### TASK TO CARRY OUT
Starting at the line that contains "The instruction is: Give" and stopping after the last line, set down the listing exactly as it is. Add nothing.

--- DATASET CONTENT ---

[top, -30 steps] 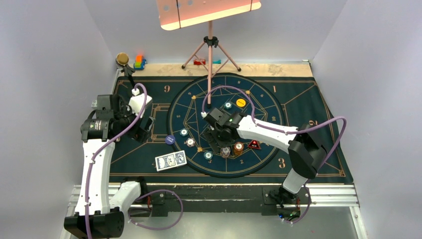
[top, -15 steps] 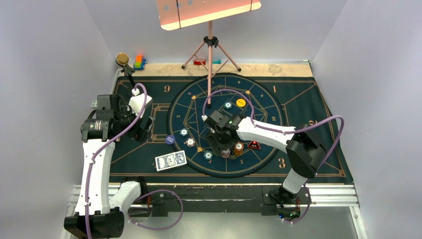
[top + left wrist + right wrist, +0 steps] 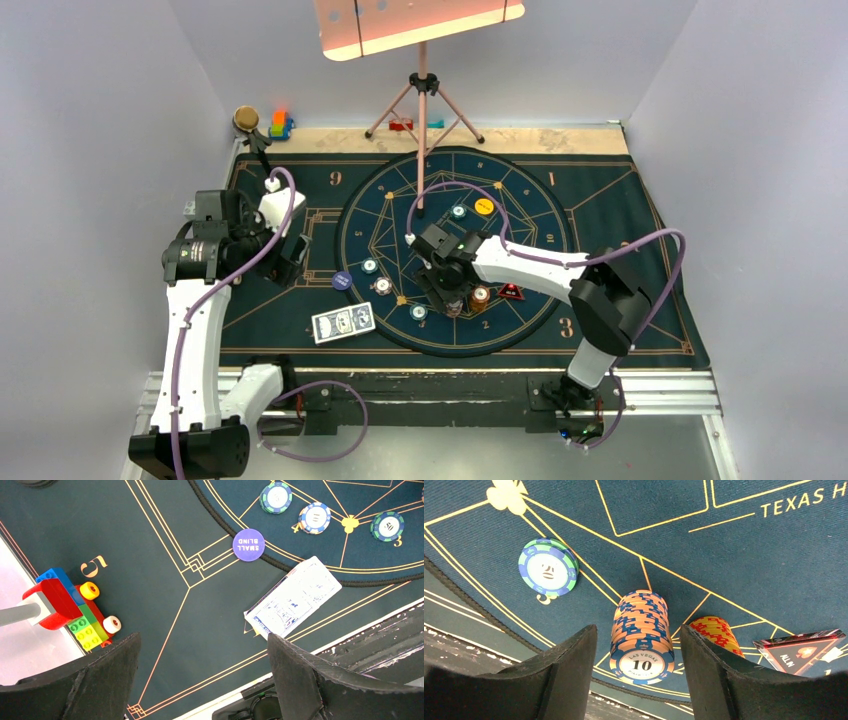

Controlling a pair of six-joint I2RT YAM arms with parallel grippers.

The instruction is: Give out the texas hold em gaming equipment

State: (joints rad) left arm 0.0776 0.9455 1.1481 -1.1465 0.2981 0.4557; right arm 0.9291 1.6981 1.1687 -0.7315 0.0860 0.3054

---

### RESULT OF THIS TASK
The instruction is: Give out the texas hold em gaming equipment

State: (joints rad) left arm 0.0776 0.9455 1.1481 -1.1465 0.2981 0.4557; right arm 0.9291 1.6981 1.1687 -0.7315 0.0860 0.3054

The complete answer has been presented.